Solidius Labs, a crypto surveillance startup founded by engineers who previously worked for Goldman Sachs, has raised three million U.S dollars to expand its development of machine learning cryptocurrency trade surveillance.

The startup said that the seed funding round was spearheaded by Hanaco Ventures. Others who chipped in were Norman Sorensen, Global Founders Capital, and David Krell. The amount raised would be used to further develop its platform which uses artificial intelligence and machine learning to monitor trading of virtual assets.

Purpose Of The $3 million

The funds will also be used in acquiring new customers through marketing and enhancing its customer service desk.

According to the startup’s CEO, Asaf Meir:

“Our machine learning-powered surveillance system is able to continuously learn as new patterns emerge and reveal new manipulation schemes or openings for manipulation. It enables responding as things happen rather than retroactively.”

For Solidius, the current surveillance solution used by cryptocurrency exchanges needs upgrading since its suited to handle fiat trades but not virtual currency trades which are being conducted around the clock. Additionally, Meir said that the surveillance solutions currently in use do not comply with the regulatory needs of the crypto market.

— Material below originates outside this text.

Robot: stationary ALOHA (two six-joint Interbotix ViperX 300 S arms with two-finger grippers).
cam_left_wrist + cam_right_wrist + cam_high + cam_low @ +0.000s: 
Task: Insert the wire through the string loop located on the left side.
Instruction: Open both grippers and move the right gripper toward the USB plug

The crypto surveillance startup claims its technology is already being used in the United States, Israel, and Europe. Its client base includes hedge funds, digital currency exchanges, among others. Those already using their technology, Solidius claims, have recorded a 30 percent reduction in trade manipulation.

Inflation of trading activities on cryptocurrency exchanges has been pointed out as a major stumbling block for institutions who want to invest in cryptocurrencies. It’s also preventing regulators like the United States Securities and Exchange Commission from approving virtual currency exchange-traded funds.

A general partner at Hanaco Ventures, Lior Prosor, noted that:

“Although it might sound clichéd, the digital asset ecosystem is in dire need of good ‘picks and shovels’ rather than more end applications…. Regulation and security are the ultimate ‘enablers’ in this space, and that regulating a market powered by groundbreaking technology requires groundbreaking compliance infrastructure.”